[Python-ideas] High Precision datetime
rosuav at gmail.com
Mon May 14 12:17:05 EDT 2018
On Tue, May 15, 2018 at 2:05 AM, Chris Barker via Python-ideas
<python-ideas at python.org> wrote:
> But my question is whether high precision timedeltas belongs with "calendar
> time" at all.
> What with UTC and leap seconds, and all that, it gets pretty ugly, when down
> to the second or sub-second, what a given datetime really means.
UTC and leap seconds aren't a problem. When there's a leap second, you
have 23:59:60 (or you repeat 23:59:59, if you can't handle second
#60). That's pretty straight-forward, perfectly well-defined.
No, the REAL problems come from relativity.....
> If I were to work with high precision measurements, experiments, etc, I'd
> use a "nanoseconds since" representation, where the "epoch" would likely be
> the beginning of the experiment, of something relevant.
That's an unrelated form of time calculation.
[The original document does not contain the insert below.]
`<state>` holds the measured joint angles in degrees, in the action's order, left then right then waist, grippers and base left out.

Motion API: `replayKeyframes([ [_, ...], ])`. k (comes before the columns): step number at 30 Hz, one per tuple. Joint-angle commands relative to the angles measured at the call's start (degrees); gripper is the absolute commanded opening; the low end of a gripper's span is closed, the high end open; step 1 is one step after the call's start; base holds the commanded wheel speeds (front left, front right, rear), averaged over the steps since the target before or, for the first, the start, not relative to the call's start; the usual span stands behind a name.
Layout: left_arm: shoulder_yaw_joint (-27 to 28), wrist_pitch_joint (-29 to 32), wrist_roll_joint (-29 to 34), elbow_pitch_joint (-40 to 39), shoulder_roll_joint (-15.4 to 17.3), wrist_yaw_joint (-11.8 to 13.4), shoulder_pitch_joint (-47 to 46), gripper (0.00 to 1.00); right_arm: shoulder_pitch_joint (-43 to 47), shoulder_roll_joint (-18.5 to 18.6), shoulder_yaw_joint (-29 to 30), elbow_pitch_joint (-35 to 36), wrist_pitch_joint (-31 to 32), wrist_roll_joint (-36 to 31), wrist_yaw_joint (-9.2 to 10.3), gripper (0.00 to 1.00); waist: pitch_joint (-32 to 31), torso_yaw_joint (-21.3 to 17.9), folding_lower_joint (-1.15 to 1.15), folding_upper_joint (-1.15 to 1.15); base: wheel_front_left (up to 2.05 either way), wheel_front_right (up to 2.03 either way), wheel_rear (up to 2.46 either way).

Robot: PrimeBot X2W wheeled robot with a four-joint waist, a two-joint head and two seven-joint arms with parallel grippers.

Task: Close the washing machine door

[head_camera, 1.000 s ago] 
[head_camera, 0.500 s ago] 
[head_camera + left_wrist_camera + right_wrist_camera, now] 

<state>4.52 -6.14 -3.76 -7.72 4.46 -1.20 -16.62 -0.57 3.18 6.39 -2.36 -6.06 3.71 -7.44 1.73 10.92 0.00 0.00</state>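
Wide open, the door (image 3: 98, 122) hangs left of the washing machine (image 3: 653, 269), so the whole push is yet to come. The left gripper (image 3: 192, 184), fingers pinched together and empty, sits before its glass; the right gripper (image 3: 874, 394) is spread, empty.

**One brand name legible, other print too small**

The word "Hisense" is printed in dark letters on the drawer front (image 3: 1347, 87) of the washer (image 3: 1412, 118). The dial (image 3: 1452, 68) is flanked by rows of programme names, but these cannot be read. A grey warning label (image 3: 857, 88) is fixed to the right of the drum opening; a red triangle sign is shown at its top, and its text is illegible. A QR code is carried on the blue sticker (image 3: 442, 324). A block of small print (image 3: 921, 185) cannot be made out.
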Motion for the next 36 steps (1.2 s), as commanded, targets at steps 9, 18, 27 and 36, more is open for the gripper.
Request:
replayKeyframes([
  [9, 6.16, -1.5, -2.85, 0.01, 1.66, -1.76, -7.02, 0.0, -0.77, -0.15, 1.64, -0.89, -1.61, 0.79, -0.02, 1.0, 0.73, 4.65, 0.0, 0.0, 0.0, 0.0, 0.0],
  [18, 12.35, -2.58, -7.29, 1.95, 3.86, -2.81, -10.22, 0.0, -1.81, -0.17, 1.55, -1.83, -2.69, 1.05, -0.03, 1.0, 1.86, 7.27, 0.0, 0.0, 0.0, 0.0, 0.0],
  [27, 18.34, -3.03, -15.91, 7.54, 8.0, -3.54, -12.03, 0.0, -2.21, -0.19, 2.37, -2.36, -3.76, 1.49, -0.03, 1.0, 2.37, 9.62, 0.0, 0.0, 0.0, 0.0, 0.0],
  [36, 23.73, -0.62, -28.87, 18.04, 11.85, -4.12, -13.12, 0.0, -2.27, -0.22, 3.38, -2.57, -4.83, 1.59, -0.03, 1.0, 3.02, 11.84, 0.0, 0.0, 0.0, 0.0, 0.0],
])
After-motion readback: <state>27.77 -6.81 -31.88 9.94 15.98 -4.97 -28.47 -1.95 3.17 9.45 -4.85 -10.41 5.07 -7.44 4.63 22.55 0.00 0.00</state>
For that kind of thing,
you probably want to ignore calendars and use some form of monotonic
time; but also, if you want to go to (or below) nanosecond resolution,
you'll need your clock to actually be that accurate, which most likely
means you're not using a computer's clock. Femtosecond timestamping
would basically be just taking numbers given to you by an external
device and using them as sequence points - clocks and calendars become
irrelevant. The numbers might as well be frame numbers in a
super-high-speed filming of the event.